Les deux entreprises sont complémentaires au niveau géographique et dans leurs produits. Aproplan solutionne l’un des problèmes du secteur avec la digitalisation des plans et GeniBelt assure la gestion du planning des équipes. L’évidence se transforme en fusion concrète et donne naissance à LetsBuild en janvier 2019. Depuis le mois d’avril, les deux sociétés opèrent comme une entité unique avec deux sièges opérationnels à Bruxelles et Copenhague. La holding chapeautant le tout est basée à Bruxelles avec des équipes dans 8 pays: Belgique, Danemark, Pays-Bas, Royaume-Uni, Allemagne, France, Émirats arabes unis et Canada, auxquels devraient s’ajouter Singapour et la Pologne avant la fin d’année.

De start-up à scale-up

©Kristof Vadino

Aproplan est passé du statut de joueur national qui s’aventure à l’international à celui d’acteur européen qui vise le top mondial. "Pour autant, nous sommes toujours une start-up, pour la bonne et simple raison que nous perdons toujours de l’argent, expliquent Thomas Goubau et Klaus Nyengaard. Nous perdons de l’argent de façon très contrôlée, nous avons des budgets extrêmement stricts, mais nous investissons dans le futur." Concrètement, cela veut dire que la structure investit massivement dans le développement de son produit et de ses équipes commerciales. "Nous perdons de l’argent tous les jours, mais c’est la seule manière de grandir plus vite. Les gens doivent comprendre que c’est normal." Pour comprendre le raisonnement des deux dirigeants, il faut détailler leur modèle économique. Il dépend de leur façon de vendre leur logiciel qui est complètement différente de ce qui se faisait dans le passé. Auparavant, les clients payaient leur licence pour 3 ou 4 ans à l’avance, ici ce n’est plus le cas puisque les clients souscrivent par mois ou par an, ce qui implique pour la société de financer elle-même une partie du futur chiffre d’affaires.

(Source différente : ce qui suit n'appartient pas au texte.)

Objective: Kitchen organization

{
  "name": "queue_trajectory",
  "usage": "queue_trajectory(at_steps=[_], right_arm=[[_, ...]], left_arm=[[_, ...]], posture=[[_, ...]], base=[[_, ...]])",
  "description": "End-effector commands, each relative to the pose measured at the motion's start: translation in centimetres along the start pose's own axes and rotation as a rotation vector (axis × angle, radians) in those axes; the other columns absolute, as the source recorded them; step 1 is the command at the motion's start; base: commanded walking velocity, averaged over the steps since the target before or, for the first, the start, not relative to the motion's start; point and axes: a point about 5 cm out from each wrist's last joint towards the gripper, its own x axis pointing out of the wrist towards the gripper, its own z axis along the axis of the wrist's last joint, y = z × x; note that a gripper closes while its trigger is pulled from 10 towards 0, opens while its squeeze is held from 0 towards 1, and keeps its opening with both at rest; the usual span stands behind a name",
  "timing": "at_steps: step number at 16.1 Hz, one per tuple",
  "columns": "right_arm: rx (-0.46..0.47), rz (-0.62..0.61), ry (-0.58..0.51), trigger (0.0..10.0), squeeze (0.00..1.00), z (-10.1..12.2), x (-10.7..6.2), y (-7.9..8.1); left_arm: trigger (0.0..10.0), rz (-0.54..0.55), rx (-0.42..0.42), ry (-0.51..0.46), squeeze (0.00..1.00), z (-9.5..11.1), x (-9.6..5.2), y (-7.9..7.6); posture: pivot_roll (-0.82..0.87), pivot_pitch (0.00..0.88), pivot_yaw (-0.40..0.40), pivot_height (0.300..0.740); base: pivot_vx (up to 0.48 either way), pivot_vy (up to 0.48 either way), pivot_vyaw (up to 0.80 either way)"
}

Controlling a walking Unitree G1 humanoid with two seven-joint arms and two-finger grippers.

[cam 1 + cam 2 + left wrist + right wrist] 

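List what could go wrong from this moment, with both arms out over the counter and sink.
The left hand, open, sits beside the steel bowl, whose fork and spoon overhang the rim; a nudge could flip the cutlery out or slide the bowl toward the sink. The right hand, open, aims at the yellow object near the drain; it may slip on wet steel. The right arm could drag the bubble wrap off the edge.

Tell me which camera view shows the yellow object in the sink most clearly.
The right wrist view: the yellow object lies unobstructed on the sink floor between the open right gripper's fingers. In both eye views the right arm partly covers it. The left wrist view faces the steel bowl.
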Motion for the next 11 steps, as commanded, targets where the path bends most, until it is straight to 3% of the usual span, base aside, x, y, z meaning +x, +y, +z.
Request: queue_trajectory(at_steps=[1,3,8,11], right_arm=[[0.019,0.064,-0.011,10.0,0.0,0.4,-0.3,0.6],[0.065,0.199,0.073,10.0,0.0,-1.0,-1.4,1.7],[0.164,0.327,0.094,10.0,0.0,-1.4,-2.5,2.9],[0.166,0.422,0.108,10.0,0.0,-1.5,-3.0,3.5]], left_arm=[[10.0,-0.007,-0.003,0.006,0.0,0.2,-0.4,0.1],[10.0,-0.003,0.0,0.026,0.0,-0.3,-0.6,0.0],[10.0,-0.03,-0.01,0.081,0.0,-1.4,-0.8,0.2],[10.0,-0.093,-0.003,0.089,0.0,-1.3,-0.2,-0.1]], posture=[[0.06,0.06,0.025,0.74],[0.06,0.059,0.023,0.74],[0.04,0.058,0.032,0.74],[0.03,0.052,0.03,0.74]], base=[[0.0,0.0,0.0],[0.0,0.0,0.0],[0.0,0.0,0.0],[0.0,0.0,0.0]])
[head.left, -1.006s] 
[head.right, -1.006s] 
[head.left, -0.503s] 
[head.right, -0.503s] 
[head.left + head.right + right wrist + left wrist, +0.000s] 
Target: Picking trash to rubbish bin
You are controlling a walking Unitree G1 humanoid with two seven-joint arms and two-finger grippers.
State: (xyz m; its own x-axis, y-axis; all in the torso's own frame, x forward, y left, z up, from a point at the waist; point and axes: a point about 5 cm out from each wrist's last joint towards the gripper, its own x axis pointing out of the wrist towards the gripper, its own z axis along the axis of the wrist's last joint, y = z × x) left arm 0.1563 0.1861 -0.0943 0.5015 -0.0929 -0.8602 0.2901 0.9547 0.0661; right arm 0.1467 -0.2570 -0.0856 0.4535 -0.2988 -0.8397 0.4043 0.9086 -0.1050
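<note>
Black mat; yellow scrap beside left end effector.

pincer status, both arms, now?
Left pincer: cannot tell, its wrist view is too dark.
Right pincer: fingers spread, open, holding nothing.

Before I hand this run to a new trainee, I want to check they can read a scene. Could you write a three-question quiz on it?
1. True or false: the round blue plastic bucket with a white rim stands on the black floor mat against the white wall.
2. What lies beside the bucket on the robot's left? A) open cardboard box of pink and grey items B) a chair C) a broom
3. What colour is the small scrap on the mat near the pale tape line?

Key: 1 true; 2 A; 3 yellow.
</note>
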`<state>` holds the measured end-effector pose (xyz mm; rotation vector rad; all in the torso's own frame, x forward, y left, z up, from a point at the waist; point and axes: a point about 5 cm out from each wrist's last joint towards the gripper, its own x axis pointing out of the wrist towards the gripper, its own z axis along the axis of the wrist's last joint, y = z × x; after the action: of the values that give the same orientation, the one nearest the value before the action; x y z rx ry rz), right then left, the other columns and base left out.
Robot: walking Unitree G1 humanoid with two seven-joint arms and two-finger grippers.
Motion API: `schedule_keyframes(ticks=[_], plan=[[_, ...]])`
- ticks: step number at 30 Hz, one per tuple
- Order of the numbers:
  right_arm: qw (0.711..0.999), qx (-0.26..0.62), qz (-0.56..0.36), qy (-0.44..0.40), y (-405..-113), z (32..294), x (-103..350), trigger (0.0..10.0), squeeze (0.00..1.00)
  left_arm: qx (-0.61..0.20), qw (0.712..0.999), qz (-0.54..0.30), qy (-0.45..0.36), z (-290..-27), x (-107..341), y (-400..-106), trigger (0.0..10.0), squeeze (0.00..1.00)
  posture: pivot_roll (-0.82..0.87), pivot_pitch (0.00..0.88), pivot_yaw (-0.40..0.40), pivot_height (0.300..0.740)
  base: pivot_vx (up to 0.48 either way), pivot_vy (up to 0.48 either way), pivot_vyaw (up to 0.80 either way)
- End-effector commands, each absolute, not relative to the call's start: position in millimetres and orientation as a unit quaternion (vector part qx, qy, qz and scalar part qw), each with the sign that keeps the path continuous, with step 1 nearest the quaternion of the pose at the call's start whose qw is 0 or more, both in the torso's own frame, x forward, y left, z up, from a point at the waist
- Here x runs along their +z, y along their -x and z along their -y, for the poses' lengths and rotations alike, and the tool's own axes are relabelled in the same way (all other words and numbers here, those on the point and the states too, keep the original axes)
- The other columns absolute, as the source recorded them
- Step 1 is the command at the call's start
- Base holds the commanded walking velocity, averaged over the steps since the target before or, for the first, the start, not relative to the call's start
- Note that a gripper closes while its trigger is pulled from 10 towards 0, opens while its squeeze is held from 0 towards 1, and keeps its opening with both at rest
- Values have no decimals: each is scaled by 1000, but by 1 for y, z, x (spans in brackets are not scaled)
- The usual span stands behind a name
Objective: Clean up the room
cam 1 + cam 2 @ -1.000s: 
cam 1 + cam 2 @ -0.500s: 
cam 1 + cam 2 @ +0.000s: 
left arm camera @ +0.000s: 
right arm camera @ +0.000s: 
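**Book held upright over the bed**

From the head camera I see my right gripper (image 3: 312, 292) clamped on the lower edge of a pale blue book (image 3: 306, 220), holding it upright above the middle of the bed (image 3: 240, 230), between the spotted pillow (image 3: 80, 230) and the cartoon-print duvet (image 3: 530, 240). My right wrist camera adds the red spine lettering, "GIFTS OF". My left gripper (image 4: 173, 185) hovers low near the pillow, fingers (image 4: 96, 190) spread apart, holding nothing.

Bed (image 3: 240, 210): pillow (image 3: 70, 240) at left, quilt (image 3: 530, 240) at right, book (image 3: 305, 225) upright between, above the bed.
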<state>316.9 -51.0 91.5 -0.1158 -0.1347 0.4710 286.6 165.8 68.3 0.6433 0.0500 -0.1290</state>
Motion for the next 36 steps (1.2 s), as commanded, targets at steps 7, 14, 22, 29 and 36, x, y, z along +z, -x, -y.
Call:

Klaus Nyengaard se veut patient: "Je nous considère encore comme une start-up, en tout cas dans notre manière d’appréhender le business et le futur. Bien sûr, nous grandissons jour après jour mais le palier vers ce qu’on appelle une scale-up n’est pas encore arrivé pour nous." À une échelle belge pourtant, la progression et les chiffres de LetsBuild sont clairement ceux d’une scale-up, mais le serial entrepreneur danois ne l’entend pas de cette oreille: "Je ne regarde pas les standards belges, cela ne m’intéresse pas car la Belgique n’est pas notre objectif. Lorsque nous engagerons 30 personnes par mois, vous pourrez dire que nous sommes une scale-up." Une prochaine étape que la start-up espère atteindre dans les 20 prochains mois. Le potentiel du marché dans lequel elle est active se chiffre en milliards. Un marché qui regarde toujours la technologie avec envie mais qui ne sait pas comment s’y prendre. La start-up pense avoir trouvé la porte d’entrée idéale vers les chantiers du monde entier. LetsBuild va devoir apprendre à évoluer dans son nouveau costume et changer ses habitudes. Quand on passe de 30 à 125 employés en une nuit, c’est plus qu’un chiffre qui change.